- _Problem details_:
Output the whole listing below exactly, omitting the images.

- _Supplied data_:
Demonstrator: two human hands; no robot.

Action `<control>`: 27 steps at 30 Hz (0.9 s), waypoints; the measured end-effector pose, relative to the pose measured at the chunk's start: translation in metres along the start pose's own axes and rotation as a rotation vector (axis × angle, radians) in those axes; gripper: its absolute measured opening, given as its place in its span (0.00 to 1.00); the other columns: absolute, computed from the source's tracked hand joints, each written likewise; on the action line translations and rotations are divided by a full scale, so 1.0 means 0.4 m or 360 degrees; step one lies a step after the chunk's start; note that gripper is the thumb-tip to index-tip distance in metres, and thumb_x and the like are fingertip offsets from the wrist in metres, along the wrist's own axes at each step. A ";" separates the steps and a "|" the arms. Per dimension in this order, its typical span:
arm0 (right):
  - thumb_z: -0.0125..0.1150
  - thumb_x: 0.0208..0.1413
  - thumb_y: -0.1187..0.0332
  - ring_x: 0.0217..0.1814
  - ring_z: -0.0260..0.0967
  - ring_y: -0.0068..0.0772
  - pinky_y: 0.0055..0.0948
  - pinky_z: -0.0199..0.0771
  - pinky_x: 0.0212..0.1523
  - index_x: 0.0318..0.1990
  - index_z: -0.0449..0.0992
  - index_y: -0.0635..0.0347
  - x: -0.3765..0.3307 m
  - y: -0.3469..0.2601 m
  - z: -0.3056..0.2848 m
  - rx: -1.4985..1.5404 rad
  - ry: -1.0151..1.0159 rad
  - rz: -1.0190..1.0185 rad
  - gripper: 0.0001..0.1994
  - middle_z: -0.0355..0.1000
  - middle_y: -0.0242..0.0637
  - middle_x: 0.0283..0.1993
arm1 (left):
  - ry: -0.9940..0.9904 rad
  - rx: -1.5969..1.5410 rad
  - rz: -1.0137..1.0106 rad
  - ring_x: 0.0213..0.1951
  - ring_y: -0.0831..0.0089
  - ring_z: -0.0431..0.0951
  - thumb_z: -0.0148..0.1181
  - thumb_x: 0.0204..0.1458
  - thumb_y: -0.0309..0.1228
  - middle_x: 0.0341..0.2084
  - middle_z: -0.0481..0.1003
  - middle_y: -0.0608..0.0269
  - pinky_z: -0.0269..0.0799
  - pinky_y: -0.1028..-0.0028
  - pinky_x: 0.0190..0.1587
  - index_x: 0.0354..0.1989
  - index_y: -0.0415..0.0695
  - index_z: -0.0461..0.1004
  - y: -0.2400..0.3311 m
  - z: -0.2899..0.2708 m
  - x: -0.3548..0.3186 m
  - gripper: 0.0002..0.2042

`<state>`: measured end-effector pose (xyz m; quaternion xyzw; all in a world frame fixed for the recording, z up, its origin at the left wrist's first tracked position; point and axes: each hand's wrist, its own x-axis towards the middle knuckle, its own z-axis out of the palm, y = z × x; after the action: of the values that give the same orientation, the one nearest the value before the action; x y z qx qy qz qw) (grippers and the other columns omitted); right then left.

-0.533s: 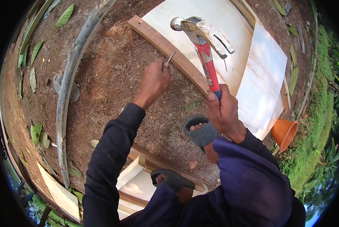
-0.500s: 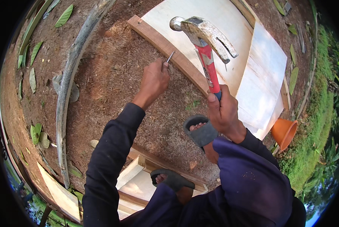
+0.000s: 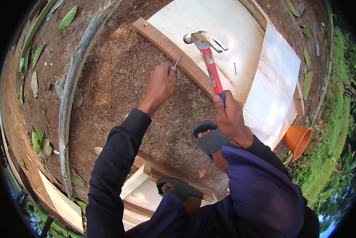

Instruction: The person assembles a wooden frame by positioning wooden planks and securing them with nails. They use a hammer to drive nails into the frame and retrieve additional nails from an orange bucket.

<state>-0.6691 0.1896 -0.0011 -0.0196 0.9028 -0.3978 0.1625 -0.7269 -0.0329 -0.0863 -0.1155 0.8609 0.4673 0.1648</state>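
Between thumb and fingertips, my left hand pinches a nail, which slants up against the near side of a brown wooden strip. My right hand is wrapped round the lower grip of a claw hammer with a red and blue handle. Its worn metal head hangs over a pale plywood sheet, to the right of the strip. A loose nail lies on that sheet, right of the hammer.
A long grey branch lies on the soil at left. Another pale board rests at right, beside an orange pot. My sandalled feet stand near a wooden frame. Leaves are scattered about.
The hammer head has moved down and left, away from me to the sheet, uncovering the loose nail. My left hand holds its nail in nearly the same place.
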 end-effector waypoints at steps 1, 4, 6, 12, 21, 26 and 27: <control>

- _Written answer_:
Demonstrator: two human hands; no robot.

Action `<control>`: 27 steps at 30 Hz (0.9 s), waypoints; the measured end-effector pose, relative to the pose measured at the chunk's start: translation in metres along the start pose's own axes and rotation as a rotation vector (axis × angle, radians) in those axes; gripper: its absolute measured opening, given as its place in its span (0.00 to 1.00); the other columns: absolute, computed from the source's tracked hand joints, each written likewise; on the action line translations and rotations are divided by a full scale, so 1.0 means 0.4 m or 360 degrees; step one lies a step after the chunk's start; note that gripper is the thumb-tip to index-tip distance in metres, and thumb_x and the like are fingertip offsets from the wrist in metres, along the wrist's own axes at each step. A ";" separates the steps and a "|" the arms. Per dimension in this order, its typical span:
arm0 (right):
  - thumb_z: -0.0125..0.1150
  - thumb_x: 0.0208..0.1413
  - thumb_y: -0.1187..0.0332
  - ring_x: 0.0217..0.1814
  - ring_z: -0.0260..0.0967
  - ring_y: -0.0068..0.0772
  - pinky_y: 0.0055..0.0948
  - pinky_z: -0.0199..0.0771
  - pinky_x: 0.0212..0.1523
  - index_x: 0.0318..0.1990
  - index_z: -0.0449..0.0992
  - index_y: -0.0635..0.0347
  - x: -0.3765..0.3307 m
  - y: -0.3469..0.2601 m
  - z: -0.3056..0.2848 m
  - rx: -1.4985..1.5404 rad
  - ry: -1.0151..1.0159 rad
  - rz: -1.0190..1.0185 rad
  - gripper: 0.0001..0.1994
  - middle_z: -0.0355..0.1000
  - middle_y: -0.0242..0.0637
  - middle_x: 0.0283..0.1993
arm1 (left):
  - ry: -0.9940..0.9904 rad
  - rx: -1.5969..1.5410 rad
  - rz: -1.0137..1.0106 rad
  - ring_x: 0.0213..0.1951
  - ring_y: -0.0831..0.0089
  - ring_z: -0.0431..0.0951
  - thumb_z: -0.0148..0.1181
  - thumb_x: 0.0204..0.1458
  - thumb_y: -0.0309..0.1228
  - middle_x: 0.0341..0.2084
  - middle_z: -0.0481..0.1003
  - middle_y: -0.0608..0.0269
  - pinky_z: -0.0269..0.0799
  - pinky_y: -0.1028..-0.0028
  - pinky_x: 0.0190..0.1587
  - index_x: 0.0354..0.1989
  - index_y: -0.0415..0.0695
  - index_z: -0.0461..0.1004
  - y: -0.2400..0.3311 m
  - z: -0.2899..0.2708 m
  - x: -0.3548..0.3186 m
  - gripper: 0.0002..0.2042

`<state>`: measured end-effector pose (xyz m; quaternion xyzw; all in a world frame fixed for the recording, z up, its origin at the left wrist's first tracked position; point and axes: each hand's wrist, its own x-axis towards the middle knuckle, its own z-axis out of the palm, y = z × x; after the action: of the values that give the same orientation, the one nearest the value before the action; x y z qx qy qz qw) (grippers and the other columns omitted); right then left.

-0.533s: 
-0.500s: 
+0.000s: 

Instruction: The person assembles a wooden frame by positioning wooden planks and securing them with nails. They use a hammer to drive nails into the frame and retrieve additional nails from an orange bucket.

<state>-0.6691 0.1896 -0.0011 -0.0196 0.9028 -0.3978 0.1625 -0.7269 -0.0329 -0.0863 -0.1155 0.8609 0.4673 0.1648</state>
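Between thumb and fingertips, my left hand pinches a nail, which slants up against the near side of a brown wooden strip. My right hand is wrapped round the lower grip of a claw hammer with a red and blue handle. Its worn metal head hangs over a pale plywood sheet, to the right of the strip. A loose nail lies on that sheet, right of the hammer.
A long grey branch lies on the soil at left. Another pale board rests at right, beside an orange pot. My sandalled feet stand near a wooden frame. Leaves are scattered about.
The hammer head has moved down and left, away from me to the sheet, uncovering the loose nail. My left hand holds its nail in nearly the same place.
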 end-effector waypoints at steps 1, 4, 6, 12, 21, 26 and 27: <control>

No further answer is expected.